Alternative materials would be desirable to avoid a second surgical site. From a technical, biological and clinical aspect, any potential substitute intended to be used as a replacement for autogenous connective tissue grafts needs to fulfill the following criteria: i) successful integration of the graft into the surrounding tissue, ii) ability to degrade and be replaced by connective tissue, and iii) three-dimensional volume stability over time.
Even though recent research focused on the development of collagen-based matrices as a replacement for autogenous tissue (Thoma et al. 2011), these soft tissue substitutes are not available on the market yet. Today, the autogenous soft tissue graft harvested from the patient’s palate still remains the gold standard to achieve soft tissue volume augmentation at implant sites. It was shown that soft tissue volume augmentation contributed to more than 40% of the final volume at esthetic implant sites (Schneider et al. 2011).
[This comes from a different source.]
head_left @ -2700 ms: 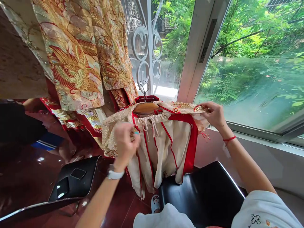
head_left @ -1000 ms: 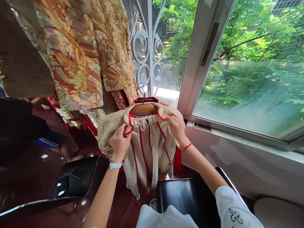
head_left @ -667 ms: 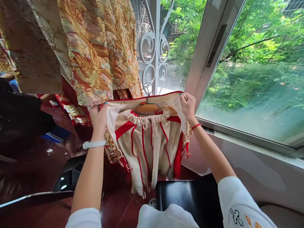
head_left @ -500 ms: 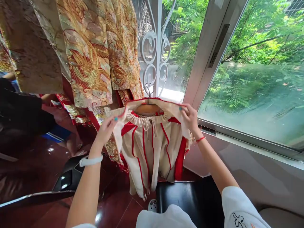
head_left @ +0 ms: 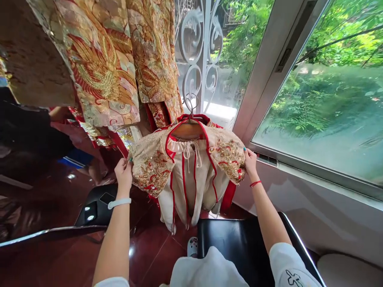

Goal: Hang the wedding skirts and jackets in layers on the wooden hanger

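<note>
A beige shoulder cape [head_left: 152, 167] with gold and red embroidery and red edging lies over a wooden hanger [head_left: 188, 130]. My left hand [head_left: 123, 173] pinches its left outer edge. At the opposite edge, my right hand [head_left: 250, 161] is closed on the cape too, so it is spread between both hands. Beneath it hangs a cream skirt [head_left: 185, 179] with red piping and a drawstring tied in a bow at the gathered waist. The metal hook [head_left: 191, 104] of the hanger rises behind the neckline.
Long gold embroidered garments [head_left: 101, 67] hang at the upper left. A black chair seat [head_left: 233, 243] stands below the skirt on the right. On the left are another black chair [head_left: 95, 203] and a person in dark clothes [head_left: 24, 131]. A window [head_left: 323, 111] borders the right.
The cape's edge was lifted with its plain underside showing; now it lies down over the shoulders with the embroidery outward. Both hands moved outward and lower.
</note>
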`<move>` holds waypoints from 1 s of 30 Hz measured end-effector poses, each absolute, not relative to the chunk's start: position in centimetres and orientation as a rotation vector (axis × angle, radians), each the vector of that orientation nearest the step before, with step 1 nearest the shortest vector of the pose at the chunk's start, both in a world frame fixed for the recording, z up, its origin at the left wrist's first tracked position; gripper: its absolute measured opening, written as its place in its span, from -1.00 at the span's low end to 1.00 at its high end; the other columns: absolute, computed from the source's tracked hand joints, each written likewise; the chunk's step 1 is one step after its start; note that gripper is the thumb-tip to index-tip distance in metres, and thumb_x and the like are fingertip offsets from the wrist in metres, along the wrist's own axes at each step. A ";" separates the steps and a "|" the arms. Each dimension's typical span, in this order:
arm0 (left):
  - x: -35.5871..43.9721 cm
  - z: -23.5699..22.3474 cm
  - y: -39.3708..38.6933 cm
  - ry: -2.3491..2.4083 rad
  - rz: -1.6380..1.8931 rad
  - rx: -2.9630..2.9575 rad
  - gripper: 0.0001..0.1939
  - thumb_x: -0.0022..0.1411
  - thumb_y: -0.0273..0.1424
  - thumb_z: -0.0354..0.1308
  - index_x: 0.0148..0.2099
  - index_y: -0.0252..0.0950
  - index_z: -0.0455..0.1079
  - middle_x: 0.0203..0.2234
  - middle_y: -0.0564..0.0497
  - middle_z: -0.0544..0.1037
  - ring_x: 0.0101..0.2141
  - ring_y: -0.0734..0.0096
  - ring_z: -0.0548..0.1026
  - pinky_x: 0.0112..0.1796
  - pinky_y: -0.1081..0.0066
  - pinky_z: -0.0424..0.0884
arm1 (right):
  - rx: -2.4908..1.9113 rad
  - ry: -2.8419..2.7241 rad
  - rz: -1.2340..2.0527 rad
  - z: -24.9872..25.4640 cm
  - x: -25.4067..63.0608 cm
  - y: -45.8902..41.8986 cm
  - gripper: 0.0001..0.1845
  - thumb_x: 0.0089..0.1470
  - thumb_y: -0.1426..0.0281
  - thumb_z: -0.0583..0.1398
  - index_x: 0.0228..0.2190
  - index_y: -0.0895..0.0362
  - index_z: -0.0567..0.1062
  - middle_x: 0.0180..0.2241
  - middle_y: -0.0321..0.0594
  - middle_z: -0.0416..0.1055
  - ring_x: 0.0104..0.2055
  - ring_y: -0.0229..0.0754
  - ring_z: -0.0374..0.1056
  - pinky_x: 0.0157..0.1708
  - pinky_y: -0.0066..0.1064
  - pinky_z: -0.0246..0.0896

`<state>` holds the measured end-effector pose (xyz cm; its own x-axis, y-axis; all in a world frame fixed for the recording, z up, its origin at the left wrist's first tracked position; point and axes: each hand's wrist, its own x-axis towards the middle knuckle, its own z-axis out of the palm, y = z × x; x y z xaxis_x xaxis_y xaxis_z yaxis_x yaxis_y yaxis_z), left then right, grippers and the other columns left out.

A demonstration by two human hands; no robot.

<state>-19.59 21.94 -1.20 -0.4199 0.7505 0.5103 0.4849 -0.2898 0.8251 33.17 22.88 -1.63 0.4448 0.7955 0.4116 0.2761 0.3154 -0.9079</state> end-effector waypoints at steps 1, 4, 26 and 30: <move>-19.2 -1.5 21.9 1.713 1.796 1.532 -0.54 0.19 0.07 0.07 -0.42 -0.23 0.20 -0.58 0.14 0.24 -0.51 0.45 0.25 -0.49 0.45 0.26 | -1.256 -1.098 0.470 -1.6 33.1 23.4 -0.50 0.00 -0.06 0.16 -0.54 0.14 0.39 -0.56 -0.34 0.26 -0.45 -0.27 0.09 -0.43 -0.42 0.09; -17.6 -2.2 21.9 1.740 1.827 1.458 -0.53 0.27 0.06 0.01 -0.39 -0.25 0.16 -0.53 0.13 0.24 -0.44 0.47 0.26 -0.40 0.46 0.29 | -1.269 -1.083 0.516 -1.7 32.9 24.7 -0.56 0.00 0.00 0.16 -0.58 0.10 0.29 -0.59 -0.39 0.19 -0.46 -0.30 0.06 -0.43 -0.43 0.09; -12.8 -10.9 3.7 2.288 1.108 1.796 -0.76 0.17 -0.29 -0.03 -0.24 -0.28 0.40 -0.39 -0.26 0.59 -0.30 -0.03 0.60 -0.25 0.15 0.49 | -1.796 -1.775 -0.054 -6.7 31.2 4.4 -0.77 0.18 0.39 -0.03 -0.46 0.08 0.34 -0.51 -0.21 0.33 -0.47 -0.17 0.24 -0.43 -0.38 0.09; -3.9 -10.4 0.5 2.184 0.739 1.859 -0.76 0.28 -0.30 -0.01 -0.34 -0.23 0.43 -0.47 -0.22 0.59 -0.38 0.09 0.60 -0.34 0.26 0.48 | -1.632 -2.343 0.139 -7.2 23.7 1.7 -0.83 0.14 0.48 0.09 -0.43 0.11 0.46 -0.45 -0.14 0.44 -0.38 -0.13 0.40 -0.34 -0.37 0.30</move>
<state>-3.92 0.50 -10.43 -0.2026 0.9628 0.1788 0.8736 0.0953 0.4773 23.74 1.69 -7.23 -0.3215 0.9308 0.1741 0.9038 0.3565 -0.2369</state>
There is controversy in the dental literature with respect to the question whether or not there is a need to augment keratinized tissue around dental implants in cases with a lack of or reduced width (Figs 9 - 15). A number of clinical studies suggested associations between an adequate width of keratinized tissue, higher survival rates of dental implants, health of the peri-implant mucosa, and an improved esthetic outcome (Adell et al. 1986, Artzi et al. 1993, Langer 1996). Based on three systematic reviews, this association could not be validated (Cairo et al. 2008, Esposito et al. 2007, Wennstrom & Derks 2012). Still, an increase in the width of keratinized tissue may be considered in order to simplify a patient’s oral hygiene and to maintain the mucosal tissue level.
Therapeutic intervention to increase the width of keratinized tissue is indicated and most predictably performed prior to the insertion of the dental implant or major bone augmentation surgeries. The procedure of increasing the width of the keratinized tissue makes subsequent surgical intervention simpler and minimizes the risk of wound dehiscences.
Based on the outcomes of two systematic reviews, the use of an apically positioned flap (APF) is a predictable therapeutic option to increase the width of keratinized tissue around teeth and dental implants (Thoma et al. 2009, Thoma et al. 2014). It was also demonstrated that, by the addition of autogenous tissue, treatment outcomes could be improved. Therefore, an APF in combination with autogenous tissue is considered to be the gold standard (Thoma et al. 2009).
Apart from autogenous tissue, a number of soft tissue substitutes were evaluated in the past. The main products used were of allogenic origin and in use in dental medicine for more than 15 years (Gapski et al. 2005) or of xenogenic origin (Lorenzo et al. 2012). Results from two randomized controlled clinical trials demonstrated that collagen matrices are as effective and predictable as the gold standard, the connective tissue graft, to attain a band of keratinized tissue around teeth and dental implants (Sanz et al. 2009) and around implants only (Lorenzo et al. 2012). In addition, patient-reported outcome measures were more favorable for the collagen matrix in both clinical studies. These data support the use of soft tissue substitutes in the future to reduce patient morbidity, while still rendering the desired clinical outcome (Esposito et al. 2012).